National Treasury has set itself a three-pronged strategy.
The finance minister, Tito Mboweni, outlined the three-pronged strategy during treasury’s Budget Vote 2020/21 in parliament.
According to the minister, the first prong is to achieve sustainable public finances.
“The National Treasury is on a mission to restore fiscal strength. This a minimum condition required to prepare South Africa for the next pandemic or economic shock. More importantly, it is a necessary condition to improve the quality of life of all citizens and free the potential of each person.”
The second prong is to strengthen the sound financial controls and management of public finances across the public sector.
The minister pointed out that “effective intergovernmental relations are critical in ensuring that all arms of government work closely together to deliver on improved living standards for all”.

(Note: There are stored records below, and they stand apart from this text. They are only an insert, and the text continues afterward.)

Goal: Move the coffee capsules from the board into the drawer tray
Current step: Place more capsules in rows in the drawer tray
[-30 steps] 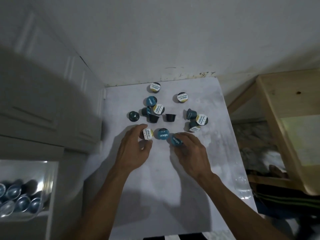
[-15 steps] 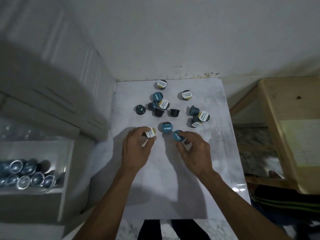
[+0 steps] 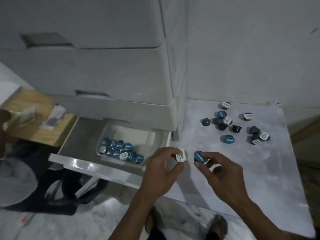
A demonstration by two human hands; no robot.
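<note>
My left hand (image 3: 161, 168) pinches a white-and-yellow-lidded capsule (image 3: 181, 155) above the board's left edge, close to the open drawer. My right hand (image 3: 219, 170) grips a blue-lidded capsule (image 3: 198, 156) just to its right, lifted off the board. Several dark and blue capsules lie scattered on the white marbled board (image 3: 259, 170), among them a blue one (image 3: 229, 139) nearest my hands. The clear drawer tray (image 3: 152, 135) sits in the open drawer and holds several capsules (image 3: 121, 150) at its near end.
A white drawer unit (image 3: 103, 66) stands to the left of the board, its lowest drawer front (image 3: 90, 168) pulled out toward me. A wooden surface with small packets (image 3: 39, 118) lies further left. Dark fabric (image 3: 57, 191) lies on the floor below the drawer.
Both hands lifted their capsules off the board and moved left toward the drawer. My view swung left, bringing the open drawer and tray into sight.
</note>
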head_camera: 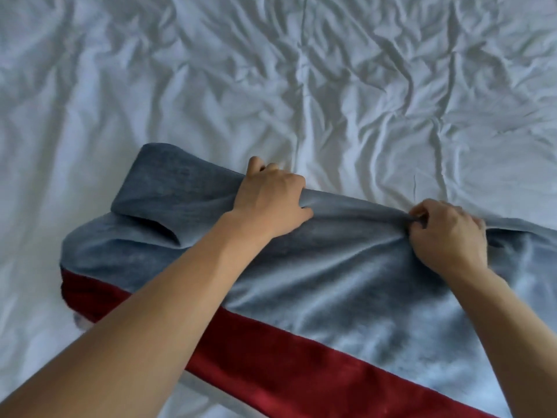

The third prong is to advocate for sound economic policy in line with president Ramaphosa’s direction.
“We intend to strengthen our macroeconomic policy framework, facilitate regional and international cooperation, and continue the roll-out of our improvements to the system of financial regulation.”
Treasury will also drive a package of reforms to improve productivity, lower costs and reduce demands of state-owned companies on the public purse.
“These measures include finalising electricity determinations, unbundling Eskom and taking other steps to open up energy markets, modernising ports and rail infrastructure, and licensing spectrum.”
In his speech, the deputy minister of finance, David Masondo, indicated that additional reforms, in line with the Economic Transformation, Inclusive Growth, and Competitiveness: Towards an Economic Strategy for South Africa include lowering the cost of doing business; support for agriculture, tourism and other sectors with high job creation potential; facilitating regional trade; reducing the skills deficit by attracting skilled immigrants and revamping the skills framework.
The deputy minister also declared that treasury will “maintain confidence in our monetary policy through ensuring the independence and accountability of the South African Reserve Bank”.
Meanwhile, the Division of Revenue Amendment Bill has been passed by parliament and sent to president Ramaphosa for assent.
The bill was tabled in parliament on 24 June 2020 as part of the Special Adjustment Budget.
The national assembly passed the bill and sent it to the national council of provinces for concurrence last week.
The Division of Revenue Amendment Bill aims to:
• amend the Division of Revenue Act, 2020, in accordance with the Money Bills and Related Matters Act, 2009; and
• provide for matters connected therewith.
National treasury recently briefed parliament on the bill.
In its briefing to the standing and select committees on appropriations, treasury pointed out that the bill focuses on additions to the new COVID-19 component of the HIV, TB, Malaria and Community Outreach Grant, additions of R11 billion to the local government equitable share and downward adjustments to some conditional grants in order to fund other COVID-response activities.
Treasury also confirmed that the increased government spending to respond to COVID-19 is funded in part by increasing the deficit and in part by reprioritising resources.
R130 billion is to be reprioritised with R30 billion coming from provinces (excluding conditional grants) and R100.9 billion in reprioritisations.
Reprioritised funds are sourced from savings on activities (travel, venue hire, catering) that are no longer possible, unspent funds due to lockdown regulations such as most infrastructure grants that could not be spent under level 4 and level 5 regulations and identifying possible under-spending.
Treasury informed the committees that each province and municipality will have to adjust their own budgets to respond to the challenges posed by COVID-19.
Treasury indicated that the bill only makes changes to 2020/21 allocations.
In its report, the standing committee on appropriations calls on national treasury to provide a comprehensive report on how it plans to fund infrastructure spending aimed at reconstruction, rehabilitating and maintaining social and economic infrastructure such as schools, roads and other government infrastructure assets post Covid-19.
The committee also wants treasury to provide a comprehensive report prior to the tabling of the medium term budget policy statement in October on how the bill responds to the pronouncements made by the president on infrastructure investments for both economic growth stimulation and job creation.
The select committee on appropriations, in its report, called on government to improve and strengthen its financial management systems and internal controls units; appoint proper audit committees; and design and develop focused, properly aligned monitoring and evaluation systems with credible strategic plans across government to ensure that allocated resources are spent effectively and strictly according to the framework of the bill in order to prevent wasteful and fruitless expenditure, irregularities and corruption with COVID-19 relief funds.